═════ Dataset excerpt

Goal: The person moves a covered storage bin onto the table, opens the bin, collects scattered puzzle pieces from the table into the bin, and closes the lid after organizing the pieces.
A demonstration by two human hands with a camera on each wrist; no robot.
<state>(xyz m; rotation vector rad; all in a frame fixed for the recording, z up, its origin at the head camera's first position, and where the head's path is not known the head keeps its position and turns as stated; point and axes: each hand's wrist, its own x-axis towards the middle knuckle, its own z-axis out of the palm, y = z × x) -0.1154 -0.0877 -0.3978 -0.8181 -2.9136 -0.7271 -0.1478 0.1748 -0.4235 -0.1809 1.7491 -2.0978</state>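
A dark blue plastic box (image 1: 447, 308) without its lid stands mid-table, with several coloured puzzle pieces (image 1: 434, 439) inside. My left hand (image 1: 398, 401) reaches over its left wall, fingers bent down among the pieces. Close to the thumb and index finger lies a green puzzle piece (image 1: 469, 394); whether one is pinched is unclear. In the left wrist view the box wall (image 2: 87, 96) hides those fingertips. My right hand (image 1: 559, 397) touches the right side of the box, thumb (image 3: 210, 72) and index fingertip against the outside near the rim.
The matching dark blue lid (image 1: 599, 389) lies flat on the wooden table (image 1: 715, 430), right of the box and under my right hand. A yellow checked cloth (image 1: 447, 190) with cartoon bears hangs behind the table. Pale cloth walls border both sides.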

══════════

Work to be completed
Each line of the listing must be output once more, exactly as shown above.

Result for this exercise
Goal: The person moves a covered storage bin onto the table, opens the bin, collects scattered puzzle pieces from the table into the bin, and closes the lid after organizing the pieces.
A demonstration by two human hands with a camera on each wrist; no robot.
<state>(xyz m; rotation vector rad; all in a frame fixed for the recording, z up, its origin at the head camera's first position, and where the head's path is not known the head keeps its position and turns as stated; point and axes: each hand's wrist, its own x-axis towards the middle knuckle, its own z-axis out of the palm, y = z × x) -0.1154 -0.0877 -0.3978 -0.8181 -2.9136 -0.7271 -0.1478 0.1748 -0.4235 -0.1809 1.7491 -2.0978</state>
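A dark blue plastic box (image 1: 447, 308) without its lid stands mid-table, with several coloured puzzle pieces (image 1: 434, 439) inside. My left hand (image 1: 398, 401) reaches over its left wall, fingers bent down among the pieces. Close to the thumb and index finger lies a green puzzle piece (image 1: 469, 394); whether one is pinched is unclear. In the left wrist view the box wall (image 2: 87, 96) hides those fingertips. My right hand (image 1: 559, 397) touches the right side of the box, thumb (image 3: 210, 72) and index fingertip against the outside near the rim.
The matching dark blue lid (image 1: 599, 389) lies flat on the wooden table (image 1: 715, 430), right of the box and under my right hand. A yellow checked cloth (image 1: 447, 190) with cartoon bears hangs behind the table. Pale cloth walls border both sides.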

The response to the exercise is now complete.